Ezilmiş ama sağlam insan bedenlerinin, ofis mobilyalarının ve ekipmanlarının olmaması ve Kulelerin kütlesinin yüzde 50'sinin bulunmaması, İkizlerin çökmediğini, patladıklarını gösteriyor. Bu, yakındaki Deutsche Bank binasının çatısının tamamının neden 2006 yılında küçük insan kemiği parçalarıyla dolu olduğunun keşfedildiğini açıklayabilir.

Resmi hükümet NIST raporunun sonuçlarının altında yatan basit yerçekimsel çöküş, insan iskeletlerini parçalara ayırıp bu parçaların komşu bir binanın çatısı boyunca birikmesine yol açmış olamaz.

İkiz Kuleler ve içindeki binlerce insan patlayıcılarla mı parçalandı? 11 Eylül kurbanlarının aile üyelerinin çoğu buna inanıyor. Oğlu Bobby'nin 11 Eylül'de İkiz Kuleler'de hayatını kaybettiği Robert McIlvaine, ailenin yaklaşık yarısının Kulelerin sahte bayrak saldırısında havaya uçurulduğu şüphesini paylaştığını söyledi. Dünya çapında yüz binlerce insanla konuşan kötü şöhretli 11 Eylül kahramanı William Rodriguez, "kontrollü yıkımın" kanıtlarının açık bir sır olduğunu iddia eden 11 Eylül'den sağ kurtulanlardan biri.

Bilim adamı Carl Sagan bir keresinde şunu gözlemlemişti: "Kanıtın yokluğu, yokluğun kanıtı değildir." Ancak bazen kanıt eksikliği, suçun tartışılmaz kanıtıdır. İkiz Kulelerin tüm cesetlerinin, ofis içeriğinin ve kütlesinin yarısının bulunmaması, Kulelerin bir patlamayla yıkıldığını doğrulayan reddedilemez bir kanıttır.

İkiz Kulelerin eksik içeriği ve kütlesi, 11 Eylül'le ilişkilendirilen tek gizemli "yokluk" değil. Diğer önemli "eksik ipuçları" şunları içerir:

▪ Pentagon'a yapılan saldırıya ilişkin 80'den fazla ABD hükümetinin videosunun bulunmaması; bunların bir kısmı saldırıdan hemen sonra FBI ajanları tarafından ele geçirildi.

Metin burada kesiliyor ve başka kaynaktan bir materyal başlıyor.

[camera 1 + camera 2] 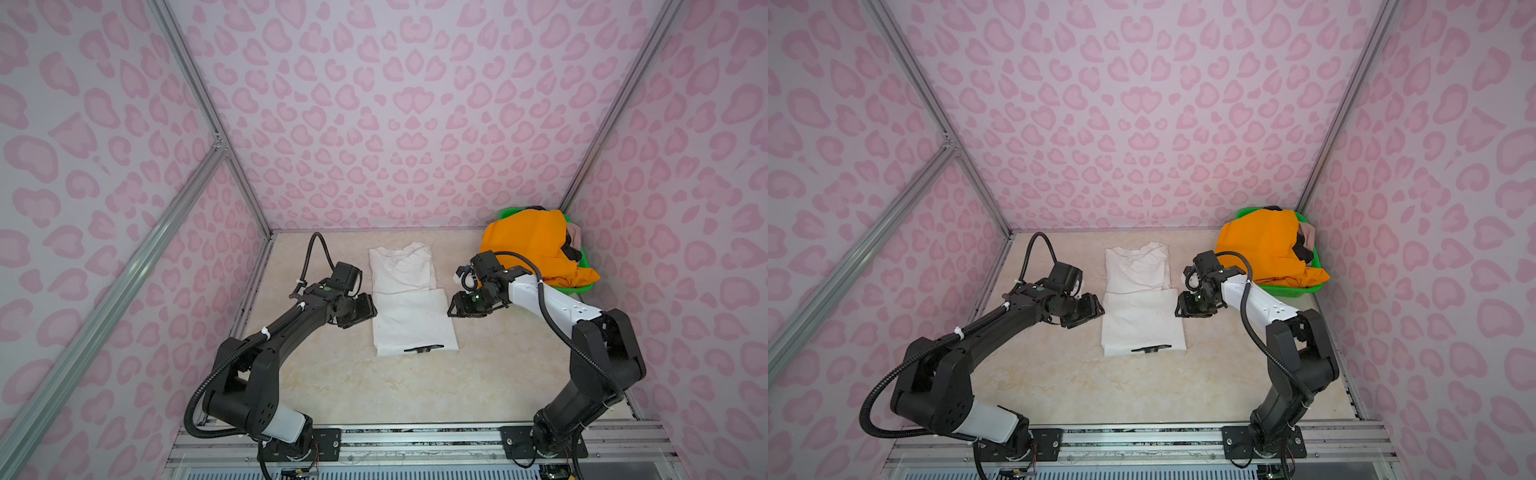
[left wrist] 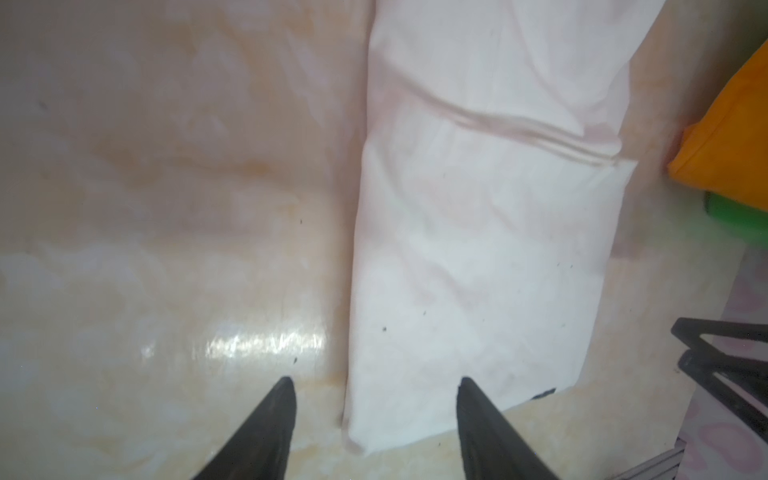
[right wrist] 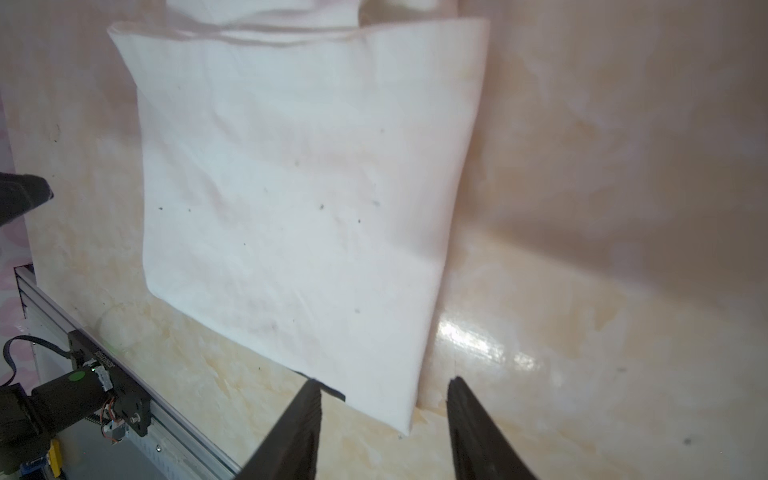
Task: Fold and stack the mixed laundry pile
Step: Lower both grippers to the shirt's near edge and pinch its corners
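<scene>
**Shirt half-folded, both grippers clear of the cloth**

The near half of the table (image 1: 353, 386) is bare, which leaves room for a finished stack. Beyond it, about midway between the left and right edges, lies the white T-shirt (image 1: 411, 316). Its nearer part is doubled over itself, and a sliver of black print (image 1: 424, 348) shows along the near fold.

The left gripper (image 2: 376, 384) sits just beside the shirt's left edge and the right gripper (image 3: 384, 384) just beside its right edge. Both have their jaws spread and hold nothing. Judging by that symmetry, they are placed to take matching sides for another fold, so the cloth travels evenly.

The shirt's collar end points toward the far edge and lies in a single layer, so the folding looks unfinished.

In the far right corner stands the green basket (image 1: 575, 286), holding the rest of the pile. The orange shorts (image 1: 528, 241) are draped over its rim, with a black piece (image 1: 569, 247) and a beige-pink piece (image 1: 575, 232) tucked behind.
</scene>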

Yalnızca birkaç görüntü yayınlandı ve bu görüntüler yalnızca Pentagon'daki patlamayı gösteriyor, büyük uçağı göstermiyor.

▪ Pentagon'a çarptığı sanılan 100 bin kiloluk yolcu Boeing 757'nin yokluğu. Bu 100 tonluk uçağın enkazına ya da uçağın bagajına ve yolcu kalıntılarına ait, Pentagon'un geniş bir şekilde ayrılmış üç ölüm bölgesinin herhangi birinden kaldırılmış tek bir film bile yok.

▪ Pensilvanya Shanksville'de 15 feet (4,6 m; yaklaşık) çapındaki sığ bir kraterin altında yumuşak zemine battığı iddia edilen 100 bin kg ağırlığındaki Boeing 757'nin yokluğu. Uçaktan kalan 100 ton enkazın, yolcu ve bagajlardan geriye kalanlarla birlikte, sözde kaza mahallinde yerden kaldırıldığına dair tek bir kanıt bile yok.

▪ Havayollarının resmi yolcu listeleri, güvenlik görüntüleri, bilet koçanları, havayolu çalışanlarının beyanları veya 11 Eylül saldırılarıyla suçlanan 19 genç Arap erkeğinin uçaklarda olduğunu gösteren herhangi bir başka somut delilin bulunmaması.

▪ FAA personelinin 11 Eylül'le ilgili deneyimlerini birbirlerine aktardığı ses kayıtları yok. Bu kayıtlar bir FAA müfettişi tarafından ele geçirildi, küçük parçalara bölündü ve daha sonra hiçbir zaman toplanıp kurtarılamamak üzere geniş aralıklı çöp kutularına dağıtıldı.

▪ İkiz Kulelere çarpan uçakların yok edilemez “kara kutularının” bulunmaması. ABD hükümeti, bu uçuş veri kayıt cihazlarının hiçbir zaman bulunamadığını iddia ediyor, ancak ilk yanıtlar, FBI ajanları bunları bulup ele geçirdiğinde bunların mevcut olduğunu gösterdi.

▪ Hükümetin öne sürdüğü en önemli delillerin eksikliği - uzun süren işkence seanslarının ses ve görüntü kayıtları ve zihinsel engelli "11 Eylül'ün beyni" Abu Zubaydah ve onun "yardımcısı" Halid Şeyh Muhammed'in yazılı sahte itirafları. CIA, 11 Eylül Komisyonu raporunda ikinci elden 19 hava korsanı teorisini destekleyen tek delil olarak gösterilen anonim kayıtların yer aldığı kasetleri yasa dışı bir şekilde yok ettiğini kabul ediyor.

Plastik telefonlar bile toz olup erimedi, insanların kemikleri ve etleri nereye gitti?

▪ BBC'nin Dünya Ticaret Merkezi'nin 7. Binası'nın çöküşünü erken haber vermesi, Larry Silverstein'ın WTC 7'yi yıktığını itiraf etmesi ve (tabii ki) bu binanın yıkılmasının görünürde kontrollü olması konusunda makul ve masum bir açıklamanın bulunmaması .

Bu vakaların her birinde - tıpkı 1.116 kayıp kurban vakasında olduğu gibi - delil eksikliği, suçun reddedilemez kanıtıdır.

ABD hükümeti şu anda tam bir meşruiyet eksikliğiyle karşı karşıya.